Task instructions: Copy all lines holding the word "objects" from the entries.

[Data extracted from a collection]

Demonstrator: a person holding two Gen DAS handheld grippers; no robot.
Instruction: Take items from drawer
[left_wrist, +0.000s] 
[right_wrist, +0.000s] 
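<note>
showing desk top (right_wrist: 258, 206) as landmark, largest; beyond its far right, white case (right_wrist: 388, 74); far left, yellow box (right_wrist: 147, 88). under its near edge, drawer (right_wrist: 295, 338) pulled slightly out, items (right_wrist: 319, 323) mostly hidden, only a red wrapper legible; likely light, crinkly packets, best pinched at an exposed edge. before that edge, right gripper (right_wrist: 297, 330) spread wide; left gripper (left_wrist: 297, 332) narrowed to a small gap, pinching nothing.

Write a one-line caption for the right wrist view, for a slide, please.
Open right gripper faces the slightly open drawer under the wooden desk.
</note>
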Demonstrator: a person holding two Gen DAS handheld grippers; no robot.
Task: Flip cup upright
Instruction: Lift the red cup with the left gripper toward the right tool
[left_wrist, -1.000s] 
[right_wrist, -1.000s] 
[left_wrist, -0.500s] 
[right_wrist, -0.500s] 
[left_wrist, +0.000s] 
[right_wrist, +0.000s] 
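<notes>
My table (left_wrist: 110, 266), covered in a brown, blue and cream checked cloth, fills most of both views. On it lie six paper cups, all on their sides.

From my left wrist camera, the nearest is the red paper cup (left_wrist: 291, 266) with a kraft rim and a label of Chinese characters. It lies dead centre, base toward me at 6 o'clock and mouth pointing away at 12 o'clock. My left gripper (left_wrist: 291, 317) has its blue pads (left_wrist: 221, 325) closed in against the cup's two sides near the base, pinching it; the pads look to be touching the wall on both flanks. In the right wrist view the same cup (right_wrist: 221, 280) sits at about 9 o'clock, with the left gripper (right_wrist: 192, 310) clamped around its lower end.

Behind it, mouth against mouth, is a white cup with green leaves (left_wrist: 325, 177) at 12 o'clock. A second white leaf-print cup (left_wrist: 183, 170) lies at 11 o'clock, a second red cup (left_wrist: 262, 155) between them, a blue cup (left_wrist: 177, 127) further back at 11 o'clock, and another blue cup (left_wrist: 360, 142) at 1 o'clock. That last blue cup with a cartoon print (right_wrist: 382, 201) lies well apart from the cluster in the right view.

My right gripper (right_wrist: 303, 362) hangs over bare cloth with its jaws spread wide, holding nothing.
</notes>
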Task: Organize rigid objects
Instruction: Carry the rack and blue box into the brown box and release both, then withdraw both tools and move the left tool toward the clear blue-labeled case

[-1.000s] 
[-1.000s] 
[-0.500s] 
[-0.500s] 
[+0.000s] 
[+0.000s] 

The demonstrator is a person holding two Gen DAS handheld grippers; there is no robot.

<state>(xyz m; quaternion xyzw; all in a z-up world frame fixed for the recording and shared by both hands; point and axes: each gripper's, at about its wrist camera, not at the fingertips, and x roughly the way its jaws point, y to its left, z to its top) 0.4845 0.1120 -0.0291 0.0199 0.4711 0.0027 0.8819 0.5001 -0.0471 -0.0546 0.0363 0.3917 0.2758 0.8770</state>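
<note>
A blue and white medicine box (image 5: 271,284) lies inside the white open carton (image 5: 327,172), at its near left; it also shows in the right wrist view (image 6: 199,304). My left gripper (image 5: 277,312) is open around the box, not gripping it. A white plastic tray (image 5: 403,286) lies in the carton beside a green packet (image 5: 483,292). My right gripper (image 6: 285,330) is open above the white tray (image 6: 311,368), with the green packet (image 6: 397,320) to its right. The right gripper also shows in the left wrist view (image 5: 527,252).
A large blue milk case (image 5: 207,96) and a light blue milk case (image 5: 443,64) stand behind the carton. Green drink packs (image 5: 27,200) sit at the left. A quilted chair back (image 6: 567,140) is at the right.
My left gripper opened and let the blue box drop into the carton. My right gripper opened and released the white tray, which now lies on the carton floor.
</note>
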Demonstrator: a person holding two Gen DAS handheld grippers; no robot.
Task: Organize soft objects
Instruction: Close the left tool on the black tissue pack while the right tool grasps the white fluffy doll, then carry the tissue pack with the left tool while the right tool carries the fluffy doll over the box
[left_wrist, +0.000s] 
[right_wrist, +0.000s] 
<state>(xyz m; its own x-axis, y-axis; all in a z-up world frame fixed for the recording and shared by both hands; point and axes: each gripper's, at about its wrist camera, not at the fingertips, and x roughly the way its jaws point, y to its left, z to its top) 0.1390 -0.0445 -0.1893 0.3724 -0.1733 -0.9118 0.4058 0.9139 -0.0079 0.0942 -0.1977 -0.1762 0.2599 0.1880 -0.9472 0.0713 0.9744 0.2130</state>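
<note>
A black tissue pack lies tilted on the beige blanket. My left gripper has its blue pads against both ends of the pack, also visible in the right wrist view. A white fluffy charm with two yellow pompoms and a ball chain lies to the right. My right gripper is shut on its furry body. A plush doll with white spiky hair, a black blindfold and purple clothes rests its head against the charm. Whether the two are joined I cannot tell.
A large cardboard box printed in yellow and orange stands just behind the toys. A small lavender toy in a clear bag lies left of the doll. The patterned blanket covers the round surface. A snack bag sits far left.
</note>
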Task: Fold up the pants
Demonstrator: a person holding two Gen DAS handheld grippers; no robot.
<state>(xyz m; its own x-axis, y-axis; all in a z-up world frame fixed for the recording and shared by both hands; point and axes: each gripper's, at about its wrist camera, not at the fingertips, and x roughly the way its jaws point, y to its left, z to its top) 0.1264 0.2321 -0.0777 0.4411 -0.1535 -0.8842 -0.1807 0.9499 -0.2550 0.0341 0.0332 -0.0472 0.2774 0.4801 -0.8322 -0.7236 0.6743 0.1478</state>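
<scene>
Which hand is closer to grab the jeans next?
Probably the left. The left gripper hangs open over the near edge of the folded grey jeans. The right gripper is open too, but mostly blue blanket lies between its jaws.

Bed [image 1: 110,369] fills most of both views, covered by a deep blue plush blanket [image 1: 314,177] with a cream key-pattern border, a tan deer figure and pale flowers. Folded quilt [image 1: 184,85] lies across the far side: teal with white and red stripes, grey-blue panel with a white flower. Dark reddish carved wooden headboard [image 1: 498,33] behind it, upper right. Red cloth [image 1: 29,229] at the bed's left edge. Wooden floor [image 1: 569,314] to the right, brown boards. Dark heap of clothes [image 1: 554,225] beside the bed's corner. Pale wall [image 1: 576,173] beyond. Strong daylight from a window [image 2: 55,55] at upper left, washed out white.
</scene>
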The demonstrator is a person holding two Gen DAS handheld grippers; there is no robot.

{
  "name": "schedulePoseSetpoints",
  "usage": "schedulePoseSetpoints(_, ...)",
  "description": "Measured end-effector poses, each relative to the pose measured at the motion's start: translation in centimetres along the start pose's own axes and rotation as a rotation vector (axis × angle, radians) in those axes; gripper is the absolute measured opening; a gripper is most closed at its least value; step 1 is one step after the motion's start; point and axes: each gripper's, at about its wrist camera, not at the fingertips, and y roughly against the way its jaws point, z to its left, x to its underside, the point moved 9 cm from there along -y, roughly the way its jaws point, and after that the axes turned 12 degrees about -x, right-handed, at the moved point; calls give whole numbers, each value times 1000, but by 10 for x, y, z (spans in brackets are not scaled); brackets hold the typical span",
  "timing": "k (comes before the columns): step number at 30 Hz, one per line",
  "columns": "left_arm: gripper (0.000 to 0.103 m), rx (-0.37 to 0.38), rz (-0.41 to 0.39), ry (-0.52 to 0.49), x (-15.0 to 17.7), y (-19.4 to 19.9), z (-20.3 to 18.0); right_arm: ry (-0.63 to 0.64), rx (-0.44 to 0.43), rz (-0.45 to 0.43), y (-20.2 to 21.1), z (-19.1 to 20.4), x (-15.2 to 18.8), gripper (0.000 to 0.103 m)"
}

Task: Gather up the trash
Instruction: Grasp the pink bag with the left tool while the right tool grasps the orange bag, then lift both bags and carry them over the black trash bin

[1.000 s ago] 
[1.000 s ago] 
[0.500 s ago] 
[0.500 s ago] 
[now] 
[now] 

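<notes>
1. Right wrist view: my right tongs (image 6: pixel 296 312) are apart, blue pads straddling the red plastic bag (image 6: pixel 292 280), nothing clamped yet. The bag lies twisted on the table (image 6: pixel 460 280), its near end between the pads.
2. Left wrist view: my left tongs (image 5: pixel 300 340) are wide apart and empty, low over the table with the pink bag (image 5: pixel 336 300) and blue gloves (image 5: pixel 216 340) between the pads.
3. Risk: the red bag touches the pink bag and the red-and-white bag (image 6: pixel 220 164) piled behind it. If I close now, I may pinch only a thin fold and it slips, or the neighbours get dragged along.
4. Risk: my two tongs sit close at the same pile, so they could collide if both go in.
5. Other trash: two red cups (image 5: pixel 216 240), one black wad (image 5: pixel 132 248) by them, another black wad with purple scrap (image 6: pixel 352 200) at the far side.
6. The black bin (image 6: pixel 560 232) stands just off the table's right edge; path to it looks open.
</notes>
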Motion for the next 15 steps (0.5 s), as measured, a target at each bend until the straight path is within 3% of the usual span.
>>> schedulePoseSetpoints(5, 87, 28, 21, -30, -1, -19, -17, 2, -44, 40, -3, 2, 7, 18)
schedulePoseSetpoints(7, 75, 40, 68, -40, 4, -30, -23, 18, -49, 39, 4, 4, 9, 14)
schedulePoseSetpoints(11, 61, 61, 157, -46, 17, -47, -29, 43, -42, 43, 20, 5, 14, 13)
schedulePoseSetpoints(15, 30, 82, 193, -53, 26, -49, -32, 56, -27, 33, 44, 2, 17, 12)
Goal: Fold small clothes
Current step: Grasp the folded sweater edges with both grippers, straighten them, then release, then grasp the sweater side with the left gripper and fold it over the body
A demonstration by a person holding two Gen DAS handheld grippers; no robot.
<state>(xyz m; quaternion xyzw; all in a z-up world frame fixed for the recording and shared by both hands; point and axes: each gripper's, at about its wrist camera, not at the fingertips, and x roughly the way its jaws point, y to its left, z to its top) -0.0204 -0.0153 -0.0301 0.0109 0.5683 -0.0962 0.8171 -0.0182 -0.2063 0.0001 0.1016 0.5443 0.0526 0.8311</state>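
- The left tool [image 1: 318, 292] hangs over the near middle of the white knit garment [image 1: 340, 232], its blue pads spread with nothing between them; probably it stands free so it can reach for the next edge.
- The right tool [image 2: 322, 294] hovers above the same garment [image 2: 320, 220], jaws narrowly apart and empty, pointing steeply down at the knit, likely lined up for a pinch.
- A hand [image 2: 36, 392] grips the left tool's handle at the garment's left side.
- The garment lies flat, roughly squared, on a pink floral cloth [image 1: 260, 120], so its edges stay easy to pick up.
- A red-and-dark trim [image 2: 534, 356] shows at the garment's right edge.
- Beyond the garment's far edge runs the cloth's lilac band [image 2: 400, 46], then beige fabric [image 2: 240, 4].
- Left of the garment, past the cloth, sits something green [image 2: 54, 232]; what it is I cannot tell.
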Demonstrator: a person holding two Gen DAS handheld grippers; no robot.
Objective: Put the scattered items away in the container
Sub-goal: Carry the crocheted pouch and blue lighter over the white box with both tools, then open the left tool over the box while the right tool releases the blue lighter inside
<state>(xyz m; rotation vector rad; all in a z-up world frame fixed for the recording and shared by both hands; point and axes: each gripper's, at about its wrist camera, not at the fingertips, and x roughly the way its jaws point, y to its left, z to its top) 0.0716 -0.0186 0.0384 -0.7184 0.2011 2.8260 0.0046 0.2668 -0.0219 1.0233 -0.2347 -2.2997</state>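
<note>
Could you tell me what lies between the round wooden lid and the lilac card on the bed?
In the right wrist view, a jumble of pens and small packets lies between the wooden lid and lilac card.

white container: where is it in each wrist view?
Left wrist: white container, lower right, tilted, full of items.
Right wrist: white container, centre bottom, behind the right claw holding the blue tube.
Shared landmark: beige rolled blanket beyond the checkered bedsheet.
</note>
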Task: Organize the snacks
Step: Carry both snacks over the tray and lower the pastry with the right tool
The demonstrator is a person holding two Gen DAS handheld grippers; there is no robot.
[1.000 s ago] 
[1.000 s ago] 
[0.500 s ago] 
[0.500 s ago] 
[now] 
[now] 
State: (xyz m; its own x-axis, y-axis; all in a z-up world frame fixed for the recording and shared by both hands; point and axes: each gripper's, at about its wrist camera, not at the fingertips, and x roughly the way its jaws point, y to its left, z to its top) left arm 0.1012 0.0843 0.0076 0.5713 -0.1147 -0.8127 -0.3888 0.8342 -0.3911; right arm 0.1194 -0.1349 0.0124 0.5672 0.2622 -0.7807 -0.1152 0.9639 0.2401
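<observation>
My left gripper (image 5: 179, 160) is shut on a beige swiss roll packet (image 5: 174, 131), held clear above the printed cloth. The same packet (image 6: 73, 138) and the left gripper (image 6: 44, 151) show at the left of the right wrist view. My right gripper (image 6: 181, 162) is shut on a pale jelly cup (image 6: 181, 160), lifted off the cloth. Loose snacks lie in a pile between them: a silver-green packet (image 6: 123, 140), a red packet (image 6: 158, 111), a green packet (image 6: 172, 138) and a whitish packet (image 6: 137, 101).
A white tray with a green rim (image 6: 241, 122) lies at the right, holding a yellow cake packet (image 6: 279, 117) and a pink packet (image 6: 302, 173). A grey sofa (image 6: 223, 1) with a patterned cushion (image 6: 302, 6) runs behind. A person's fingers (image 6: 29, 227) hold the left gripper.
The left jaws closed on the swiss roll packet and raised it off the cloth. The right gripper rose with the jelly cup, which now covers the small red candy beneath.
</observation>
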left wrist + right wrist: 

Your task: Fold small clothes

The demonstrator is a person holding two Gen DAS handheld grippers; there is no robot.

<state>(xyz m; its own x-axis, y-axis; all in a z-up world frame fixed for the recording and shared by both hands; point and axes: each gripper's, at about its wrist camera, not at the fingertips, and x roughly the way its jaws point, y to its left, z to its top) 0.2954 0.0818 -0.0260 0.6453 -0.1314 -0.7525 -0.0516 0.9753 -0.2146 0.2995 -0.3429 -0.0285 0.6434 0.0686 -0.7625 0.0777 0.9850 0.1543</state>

Answer:
Task: Organize rigid objects
Task: Organize soft objects

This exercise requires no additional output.